WHAT TO DO
Where the listing below reaches the line containing "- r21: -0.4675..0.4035", start writing out lines exactly, and stop once the line containing "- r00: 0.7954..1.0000" has been written.

DATA SECTION
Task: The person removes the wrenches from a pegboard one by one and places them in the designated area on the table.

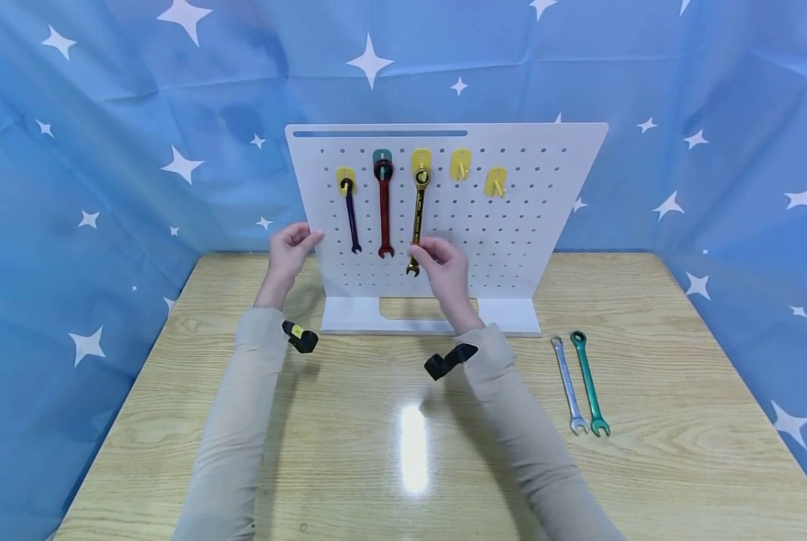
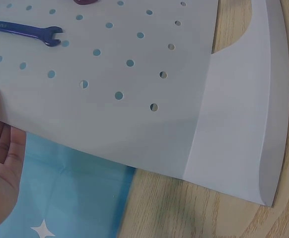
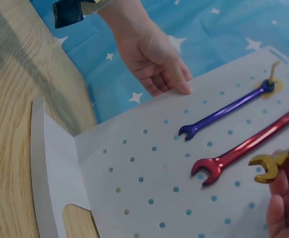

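A white pegboard [image 1: 525,248] stands upright on the table. My left hand [image 1: 287,254] pinches its left edge, thumb in front and fingers behind. My right hand [image 1: 447,274] pinches a gold combination wrench [image 1: 418,214] near its lower, open end. The ring end of that wrench is at the middle yellow hook [image 1: 421,160]; whether the hook bears its weight, I cannot tell. To its left hang a purple wrench [image 1: 352,218] on a yellow hook and a red wrench [image 1: 385,214] on a green hook [image 1: 381,156]. In the right wrist view, the gold open end [image 3: 267,167] shows beside my fingers.
Two yellow hooks, one upper [image 1: 460,164] and one lower [image 1: 496,182], hold nothing on the board's right side. A silver-blue wrench [image 1: 569,383] and a green wrench [image 1: 589,383] lie side by side on the wooden table [image 1: 660,361]. A blue star-patterned cloth [image 1: 647,173] hangs behind.
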A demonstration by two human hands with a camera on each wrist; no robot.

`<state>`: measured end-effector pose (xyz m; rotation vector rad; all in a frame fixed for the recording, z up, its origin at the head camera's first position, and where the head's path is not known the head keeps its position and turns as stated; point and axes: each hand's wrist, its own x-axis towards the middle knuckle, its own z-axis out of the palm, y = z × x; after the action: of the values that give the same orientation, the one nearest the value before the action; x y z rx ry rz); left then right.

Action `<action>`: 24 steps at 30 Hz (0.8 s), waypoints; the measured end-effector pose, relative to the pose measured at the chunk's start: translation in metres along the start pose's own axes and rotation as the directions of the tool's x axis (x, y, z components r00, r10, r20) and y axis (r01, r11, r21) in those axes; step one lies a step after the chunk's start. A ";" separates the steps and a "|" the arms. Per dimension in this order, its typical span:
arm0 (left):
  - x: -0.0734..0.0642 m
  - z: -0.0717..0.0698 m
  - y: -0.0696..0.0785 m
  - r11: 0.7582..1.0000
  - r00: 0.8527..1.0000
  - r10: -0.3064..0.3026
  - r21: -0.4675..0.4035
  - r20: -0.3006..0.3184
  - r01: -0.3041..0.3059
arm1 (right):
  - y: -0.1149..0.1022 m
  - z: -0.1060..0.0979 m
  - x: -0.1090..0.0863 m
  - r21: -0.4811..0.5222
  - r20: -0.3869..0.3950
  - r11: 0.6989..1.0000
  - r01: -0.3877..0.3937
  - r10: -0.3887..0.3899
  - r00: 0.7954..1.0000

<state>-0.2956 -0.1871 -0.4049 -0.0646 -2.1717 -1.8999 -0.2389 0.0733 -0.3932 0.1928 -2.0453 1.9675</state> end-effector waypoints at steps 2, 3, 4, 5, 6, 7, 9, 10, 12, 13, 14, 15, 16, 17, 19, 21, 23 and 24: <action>0.000 0.000 0.000 1.000 1.000 -0.002 -0.003 0.000 0.002 | -0.003 -0.002 -0.002 0.015 0.014 1.000 -0.001 0.000 1.000; 0.000 0.000 0.000 1.000 1.000 -0.003 -0.002 -0.001 0.003 | -0.005 -0.004 -0.003 0.020 0.022 1.000 -0.004 0.003 1.000; 0.000 0.000 0.001 1.000 1.000 -0.002 -0.001 -0.001 0.002 | -0.007 -0.005 -0.004 0.028 0.030 1.000 -0.009 0.009 1.000; 0.000 0.000 0.001 1.000 1.000 -0.002 0.001 -0.002 0.002 | -0.009 -0.006 -0.005 0.033 0.037 0.999 -0.013 0.012 0.999; 0.000 0.000 0.001 1.000 1.000 0.001 0.002 -0.002 -0.001 | -0.012 -0.007 -0.006 0.036 0.045 0.999 -0.016 0.015 0.999; 0.000 0.000 0.002 1.000 1.000 0.003 0.003 -0.003 -0.003 | -0.014 -0.008 -0.007 0.037 0.052 0.999 -0.020 0.018 0.998; 0.000 0.000 0.002 1.000 1.000 0.003 0.003 -0.002 -0.003 | -0.018 -0.010 -0.009 0.036 0.066 0.999 -0.027 0.025 0.998; 0.000 0.000 0.002 1.000 1.000 0.002 0.002 -0.002 -0.002 | -0.019 -0.011 -0.010 0.038 0.072 0.999 -0.029 0.026 0.997; -0.001 0.000 0.002 1.000 1.000 -0.003 0.000 -0.002 0.003 | -0.022 -0.012 -0.011 0.040 0.079 0.999 -0.031 0.028 0.997; 0.000 0.000 0.002 1.000 1.000 -0.006 -0.001 -0.001 0.006 | -0.023 -0.012 -0.012 0.044 0.083 0.999 -0.031 0.027 0.996; 0.000 0.000 0.002 1.000 1.000 -0.009 -0.003 0.000 0.009 | -0.024 -0.013 -0.012 0.047 0.086 0.998 -0.029 0.025 0.996; 0.000 0.000 0.002 1.000 1.000 -0.011 -0.004 0.000 0.011 | -0.025 -0.014 -0.013 0.051 0.090 0.998 -0.030 0.025 0.996; 0.000 0.000 0.002 1.000 1.000 -0.013 -0.005 0.001 0.013 | -0.027 -0.014 -0.014 0.055 0.093 0.998 -0.027 0.021 0.995; 0.000 0.000 0.002 1.000 1.000 -0.015 -0.006 0.002 0.015 | -0.028 -0.015 -0.014 0.058 0.095 0.998 -0.022 0.016 0.995; 0.000 0.000 0.002 1.000 1.000 -0.014 -0.008 0.003 0.014 | -0.031 -0.016 -0.015 0.059 0.103 0.998 -0.010 0.004 0.995; 0.000 0.000 0.002 1.000 1.000 -0.012 -0.005 0.002 0.012 | -0.032 -0.016 -0.016 0.062 0.108 0.998 0.001 -0.007 0.994; -0.001 0.000 0.002 1.000 1.000 -0.010 -0.001 0.001 0.010 | -0.033 -0.017 -0.016 0.072 0.107 0.997 0.006 -0.014 0.994; -0.001 0.000 0.002 1.000 1.000 -0.008 0.001 0.000 0.008 | -0.032 -0.017 -0.016 0.077 0.107 0.997 0.006 -0.014 0.994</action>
<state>-0.2946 -0.1872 -0.4034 -0.0563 -2.1759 -1.9034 -0.2124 0.0871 -0.3670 0.3318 -2.0301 2.0731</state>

EXPECTED ANSWER
  - r21: -0.4675..0.4035
  - r20: -0.3006..0.3184
  - r01: -0.3041..0.3059
arm1 (right):
  - y: -0.1149..0.1022 m
  - z: -0.1060..0.0979 m
  - x: -0.1090..0.0863 m
  - r21: -0.4811..0.5222
  - r20: -0.3869..0.3950
  - r11: 0.6989..1.0000
  - r01: -0.3877..0.3937
  - r10: -0.3887..0.3899
  - r00: 0.7954..1.0000

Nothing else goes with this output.